Exactly as they appear below, repeat the lines from the one with "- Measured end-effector" through the one with "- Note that", and no others.
(Beginning of DATA SECTION)
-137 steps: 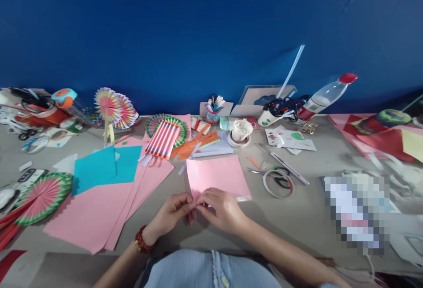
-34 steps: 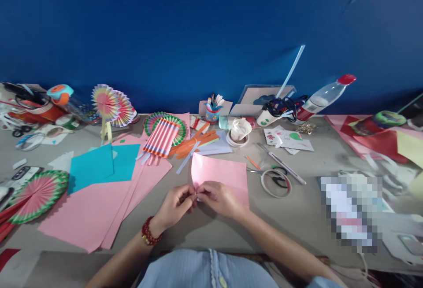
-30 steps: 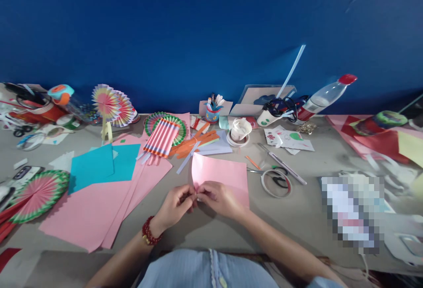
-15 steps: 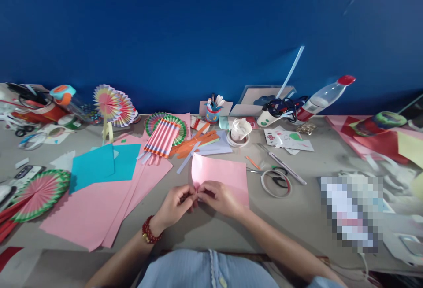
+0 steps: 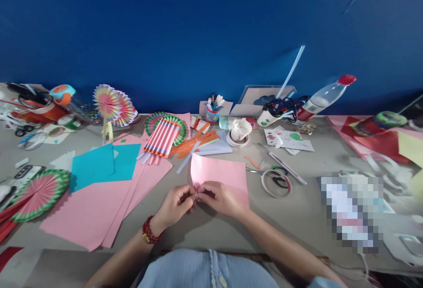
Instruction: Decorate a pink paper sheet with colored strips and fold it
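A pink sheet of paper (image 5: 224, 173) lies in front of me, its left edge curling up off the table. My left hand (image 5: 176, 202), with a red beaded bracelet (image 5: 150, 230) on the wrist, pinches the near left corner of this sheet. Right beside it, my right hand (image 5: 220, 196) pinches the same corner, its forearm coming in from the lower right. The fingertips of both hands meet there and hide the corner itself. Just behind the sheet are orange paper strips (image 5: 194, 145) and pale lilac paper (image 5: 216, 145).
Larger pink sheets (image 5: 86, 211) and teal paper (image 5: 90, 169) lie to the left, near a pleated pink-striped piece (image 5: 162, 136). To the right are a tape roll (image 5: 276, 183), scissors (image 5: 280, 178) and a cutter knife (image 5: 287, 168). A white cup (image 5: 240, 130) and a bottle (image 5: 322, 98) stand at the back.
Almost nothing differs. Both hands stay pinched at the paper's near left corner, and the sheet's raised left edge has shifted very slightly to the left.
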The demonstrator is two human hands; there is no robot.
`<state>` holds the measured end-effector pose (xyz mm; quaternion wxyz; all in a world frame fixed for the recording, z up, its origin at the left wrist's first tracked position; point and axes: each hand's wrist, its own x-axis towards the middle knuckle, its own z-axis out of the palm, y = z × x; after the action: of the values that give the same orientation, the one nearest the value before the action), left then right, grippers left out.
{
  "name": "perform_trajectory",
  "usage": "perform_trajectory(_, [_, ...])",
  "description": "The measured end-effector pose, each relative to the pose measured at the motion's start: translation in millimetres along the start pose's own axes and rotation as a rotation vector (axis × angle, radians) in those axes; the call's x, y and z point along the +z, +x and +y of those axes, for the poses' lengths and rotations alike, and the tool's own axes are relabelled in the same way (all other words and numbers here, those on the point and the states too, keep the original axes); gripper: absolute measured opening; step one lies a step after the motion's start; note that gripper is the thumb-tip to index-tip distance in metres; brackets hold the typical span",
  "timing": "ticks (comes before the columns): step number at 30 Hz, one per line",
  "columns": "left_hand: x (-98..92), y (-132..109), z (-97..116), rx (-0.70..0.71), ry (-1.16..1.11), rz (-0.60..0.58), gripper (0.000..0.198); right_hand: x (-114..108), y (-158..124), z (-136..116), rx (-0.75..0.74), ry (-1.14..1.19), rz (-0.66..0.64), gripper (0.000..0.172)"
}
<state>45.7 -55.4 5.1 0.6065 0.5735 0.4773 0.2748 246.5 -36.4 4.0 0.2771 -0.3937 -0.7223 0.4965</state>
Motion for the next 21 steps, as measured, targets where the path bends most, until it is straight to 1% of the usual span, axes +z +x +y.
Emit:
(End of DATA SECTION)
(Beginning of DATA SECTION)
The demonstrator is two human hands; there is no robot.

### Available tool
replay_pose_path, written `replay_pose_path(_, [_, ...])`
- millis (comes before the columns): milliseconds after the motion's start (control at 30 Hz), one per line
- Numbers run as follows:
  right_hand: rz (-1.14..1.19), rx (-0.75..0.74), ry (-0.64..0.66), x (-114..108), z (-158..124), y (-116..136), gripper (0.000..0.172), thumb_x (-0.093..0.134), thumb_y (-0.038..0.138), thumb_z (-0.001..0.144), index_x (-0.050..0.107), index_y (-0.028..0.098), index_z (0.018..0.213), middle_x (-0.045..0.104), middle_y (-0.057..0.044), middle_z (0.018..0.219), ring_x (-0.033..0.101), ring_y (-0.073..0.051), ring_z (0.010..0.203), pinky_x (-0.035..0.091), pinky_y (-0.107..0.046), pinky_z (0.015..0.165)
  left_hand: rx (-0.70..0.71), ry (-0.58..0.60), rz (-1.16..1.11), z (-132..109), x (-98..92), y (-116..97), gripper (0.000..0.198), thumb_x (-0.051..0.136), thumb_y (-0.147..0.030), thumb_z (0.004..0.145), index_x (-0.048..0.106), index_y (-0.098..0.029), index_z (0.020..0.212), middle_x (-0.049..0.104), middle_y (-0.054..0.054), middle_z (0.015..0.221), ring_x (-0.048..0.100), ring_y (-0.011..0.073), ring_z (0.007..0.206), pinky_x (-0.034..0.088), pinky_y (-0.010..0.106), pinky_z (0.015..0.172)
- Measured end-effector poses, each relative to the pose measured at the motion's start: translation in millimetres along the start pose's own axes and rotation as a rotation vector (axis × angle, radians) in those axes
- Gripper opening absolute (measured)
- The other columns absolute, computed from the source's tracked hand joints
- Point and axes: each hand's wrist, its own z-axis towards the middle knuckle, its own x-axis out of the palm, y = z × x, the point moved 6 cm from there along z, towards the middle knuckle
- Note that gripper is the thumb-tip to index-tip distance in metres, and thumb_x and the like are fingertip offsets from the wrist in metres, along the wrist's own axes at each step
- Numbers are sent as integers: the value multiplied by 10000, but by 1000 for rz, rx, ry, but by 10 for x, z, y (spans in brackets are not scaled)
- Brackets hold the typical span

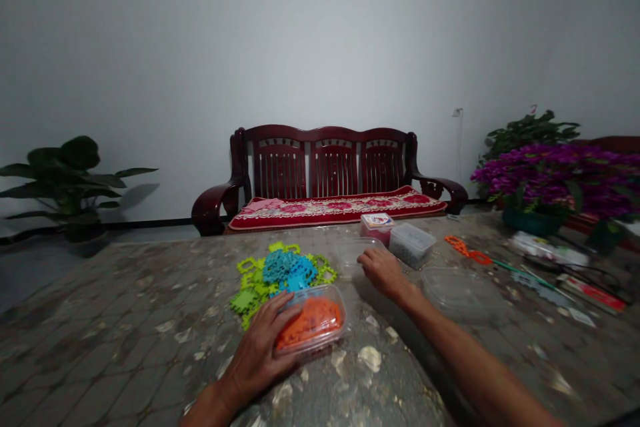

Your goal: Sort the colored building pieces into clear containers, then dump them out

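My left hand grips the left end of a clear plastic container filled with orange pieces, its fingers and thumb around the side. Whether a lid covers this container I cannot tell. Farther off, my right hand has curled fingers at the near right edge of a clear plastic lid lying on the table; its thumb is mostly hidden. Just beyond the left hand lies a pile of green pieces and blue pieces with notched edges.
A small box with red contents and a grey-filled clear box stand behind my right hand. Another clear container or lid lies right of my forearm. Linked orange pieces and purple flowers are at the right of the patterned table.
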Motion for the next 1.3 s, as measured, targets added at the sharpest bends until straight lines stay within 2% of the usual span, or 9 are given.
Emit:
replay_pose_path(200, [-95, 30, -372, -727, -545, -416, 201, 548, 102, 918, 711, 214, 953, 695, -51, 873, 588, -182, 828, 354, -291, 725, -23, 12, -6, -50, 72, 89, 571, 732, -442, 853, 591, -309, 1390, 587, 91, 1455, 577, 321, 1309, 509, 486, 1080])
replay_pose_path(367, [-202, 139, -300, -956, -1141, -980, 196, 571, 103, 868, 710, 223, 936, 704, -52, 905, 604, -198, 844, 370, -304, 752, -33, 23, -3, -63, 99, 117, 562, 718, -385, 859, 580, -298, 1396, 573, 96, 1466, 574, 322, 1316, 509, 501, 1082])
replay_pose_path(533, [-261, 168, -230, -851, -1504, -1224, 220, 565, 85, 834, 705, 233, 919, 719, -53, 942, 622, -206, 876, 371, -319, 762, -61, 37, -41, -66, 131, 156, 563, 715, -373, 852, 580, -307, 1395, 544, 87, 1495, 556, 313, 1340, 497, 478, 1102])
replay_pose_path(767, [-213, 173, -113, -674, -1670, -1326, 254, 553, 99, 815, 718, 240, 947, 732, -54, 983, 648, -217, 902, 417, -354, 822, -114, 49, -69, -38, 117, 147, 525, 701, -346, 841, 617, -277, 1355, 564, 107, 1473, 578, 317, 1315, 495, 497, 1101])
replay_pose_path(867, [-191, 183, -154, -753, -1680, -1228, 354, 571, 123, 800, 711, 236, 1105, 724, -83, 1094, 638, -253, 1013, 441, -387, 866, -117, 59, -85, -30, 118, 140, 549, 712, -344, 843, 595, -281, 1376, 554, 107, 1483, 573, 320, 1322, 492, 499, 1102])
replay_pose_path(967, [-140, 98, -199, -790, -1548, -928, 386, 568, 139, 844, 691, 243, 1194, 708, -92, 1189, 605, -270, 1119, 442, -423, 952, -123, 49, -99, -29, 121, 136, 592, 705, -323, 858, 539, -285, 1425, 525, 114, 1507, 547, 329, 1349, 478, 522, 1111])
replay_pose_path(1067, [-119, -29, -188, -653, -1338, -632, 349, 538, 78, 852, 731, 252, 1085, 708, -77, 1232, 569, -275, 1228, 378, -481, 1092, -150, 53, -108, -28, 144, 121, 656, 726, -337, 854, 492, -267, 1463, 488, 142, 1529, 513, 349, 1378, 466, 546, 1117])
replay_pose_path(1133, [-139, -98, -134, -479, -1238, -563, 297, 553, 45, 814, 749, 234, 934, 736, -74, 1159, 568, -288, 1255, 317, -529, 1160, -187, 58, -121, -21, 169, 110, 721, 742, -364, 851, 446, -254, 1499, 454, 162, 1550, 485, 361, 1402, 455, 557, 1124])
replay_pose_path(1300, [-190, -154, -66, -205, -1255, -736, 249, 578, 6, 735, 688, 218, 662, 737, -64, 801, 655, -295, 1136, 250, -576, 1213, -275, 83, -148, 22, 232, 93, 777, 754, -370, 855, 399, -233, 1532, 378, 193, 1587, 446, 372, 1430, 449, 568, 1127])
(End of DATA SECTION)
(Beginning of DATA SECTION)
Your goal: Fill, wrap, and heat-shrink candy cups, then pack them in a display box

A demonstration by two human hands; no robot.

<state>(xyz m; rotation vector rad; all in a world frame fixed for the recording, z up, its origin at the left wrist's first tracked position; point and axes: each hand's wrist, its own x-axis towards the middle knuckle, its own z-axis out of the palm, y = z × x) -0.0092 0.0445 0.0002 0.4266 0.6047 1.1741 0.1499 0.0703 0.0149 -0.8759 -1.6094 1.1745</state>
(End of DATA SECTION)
* **RESPONSE TO THIS TASK**
- Measured end-effector poses, each relative to the pose measured at the motion's start: translation in millimetres along the start pose's own axes and rotation as a rotation vector (axis × angle, radians) in those axes
- Gripper opening absolute (measured)
- The other columns absolute, computed from the source's tracked hand joints
- Point and axes: each hand's wrist, its own z-axis towards the middle knuckle, its own x-axis out of the palm, y = z × x, the point moved 6 cm from there along z, towards the middle knuckle
- Note that gripper is the thumb-tip to index-tip distance in metres, and thumb_x and the like are fingertip offsets from the wrist in metres, along the wrist's own axes at each step

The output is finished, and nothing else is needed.